I think i'll let PT give you the "advice" on this one...:whistling2:

Lol....welcome to the forum! Watch out for the grammar police!


----------



## P.A. ROCKER (Jul 15, 2011)

:hang:


----------



## moore (Dec 2, 2010)

By the way some of these mom-n-pop supplys load a house I end up being the loader....


----------



## Tucker (Feb 2, 2012)

To start you will need about 1million. Maybe you can do it with half. Boom trucks cost about 150k. You can buy a used truck for around 25k, but you will put out more in repair in the long run. Forklift, small flatbed, +/- 30k. Lease or buy <10k sqft storage 2k mo. The biggest hurdle is convincing the manufactures to sell to you. Sometimes the bigger yard in the area will have "agreements" with manufactures to lock out smaller yards, but only in very tight markets...metro areas. The smaller yards usually belong to co-ops like amarok or phoenix. google "drywall co-op". Good luck..you will need to move a lot of rock to make money...oh you should be fine with just a business license (INC,LLC) and the proper insurance


----------



## chris (Apr 13, 2011)

I would call some of the busier outfits in your area, chances are they are paying 2 cents or more for stocking alone , supply yards factor it into there quote to DWC. Like Moore said, stockers these days dont do a great job and we or someone has to shuffel board. I started out stockin rock over 20 years ago and was gettin 2 cents:thumbsup:.. probably a safe bet sayin pay hasnt changed too much. If you have a heavy duty truck and trailer and some board carts you can get rollin. Also look into scrappin and haulin to dump. Kinda like a combo deal


----------



## PrecisionTaping (Feb 2, 2012)

Just drywall stock? Or everything related to it as well?
If you want to be well on your way, just talk to Joe from Trim-Tex!
He'lll send you 5 million beads for free and shirts for all your customers!
Just because he likes giving free Sh!t away!
Then just sell all the beads.
That's how I've been paying my guys wages for 1 month now! :jester::laughing:
Oh!
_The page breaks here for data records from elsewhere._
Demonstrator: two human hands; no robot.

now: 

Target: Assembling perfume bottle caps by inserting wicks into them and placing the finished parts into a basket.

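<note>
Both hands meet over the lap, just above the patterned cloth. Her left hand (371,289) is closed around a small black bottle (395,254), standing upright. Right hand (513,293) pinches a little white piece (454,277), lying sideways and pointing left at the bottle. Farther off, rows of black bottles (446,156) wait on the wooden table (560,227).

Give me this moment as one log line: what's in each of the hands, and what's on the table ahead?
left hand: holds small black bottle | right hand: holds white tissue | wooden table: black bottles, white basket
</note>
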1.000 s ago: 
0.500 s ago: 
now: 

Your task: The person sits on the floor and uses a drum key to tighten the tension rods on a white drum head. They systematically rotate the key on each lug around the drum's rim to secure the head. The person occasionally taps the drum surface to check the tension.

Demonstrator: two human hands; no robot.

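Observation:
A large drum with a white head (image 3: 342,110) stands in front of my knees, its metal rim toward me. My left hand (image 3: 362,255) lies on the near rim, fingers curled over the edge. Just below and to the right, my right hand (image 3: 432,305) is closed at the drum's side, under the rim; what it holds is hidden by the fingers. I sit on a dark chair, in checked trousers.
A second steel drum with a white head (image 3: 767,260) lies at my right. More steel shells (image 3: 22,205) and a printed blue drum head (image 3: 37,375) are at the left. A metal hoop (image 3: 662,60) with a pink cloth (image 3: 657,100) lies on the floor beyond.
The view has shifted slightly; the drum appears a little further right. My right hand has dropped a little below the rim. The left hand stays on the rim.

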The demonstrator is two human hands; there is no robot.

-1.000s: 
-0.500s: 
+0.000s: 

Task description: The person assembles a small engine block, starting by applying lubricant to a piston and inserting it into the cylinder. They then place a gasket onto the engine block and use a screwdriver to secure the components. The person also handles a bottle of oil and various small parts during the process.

Btw Joe?! Can you send me up another box or two of beads? :laughing:
Haha! Im just kidding around. 
But seriously?...Why do you want to start this? My only adivce to you right now is Don't! 
With the economy the way it is, it's not worth it. Giant manufacturers, retailers and wholesalers are feeling the pinch right now. The market is over saturated and everyone is trying to beat every body else's prices. Prices are so low on some items that retailers can't even price match anymore because they would be taking a loss.

There's just no room for fresh blood my friend.
You would get eaten alive 5 minutes out of the gate.
Im not saying this to be insulting, but mostly because I care about what happens to fellow members of DrywallTalk. And that's the brutal truth.
If you choose to go ahead with your decision I will still offer whatever advice I can to help! :thumbsup:
Goodluck!


----------



## silverstilts (Oct 15, 2008)

NeedWerk said:


> :whistling2:I'm trying yo start my own drywall stocking co. and i need a little advise on how to go about doing it do i need a license or just a permit or maybe nothing :blink:


 A strong back and a weak mind helps.


----------



## bevo (Dec 3, 2011)

silverstilts said:


> A strong back and a weak mind helps.


I've heard people make comments like that about all trade work... including our trade. 

I don't pay too much attention to sh!t like that and neither should the original poster.


----------



## silverstilts (Oct 15, 2008)

bevo said:


> I've heard people make comments like that about all trade work... including our trade.
> 
> I don't pay too much attention to sh!t like that and neither should the original poster.


Perhaps u could lighten up some and take a little humor..eh?


----------



## SlimPickins (Aug 10, 2010)

silverstilts said:


> A strong back and a weak mind helps.


Don't forget short....tall stockers don't last long.


----------



## Mudshark (Feb 8, 2009)

Best advise NeedWerk is to let people know where you are located - you seem to have forgotten that!


----------



## moore (Dec 2, 2010)

Here's a bad stage for ya..The same supply that delivered the board also installed the insulation..:yes: I almost walked..but then.. took a deep breath..And made due.. This supply has a motto''build a home build a future'' They should change that motto to..'' Here's some chit.. good luck sucker!''


----------



## 2buckcanuck (Jul 9, 2010)

Whats "CBS" stand for ?????

I thought "NFG" was the universal term:yes:


----------



## SlimPickins (Aug 10, 2010)

moore said:


> '' Here's some chit.. good luck sucker!''


:lol:


----------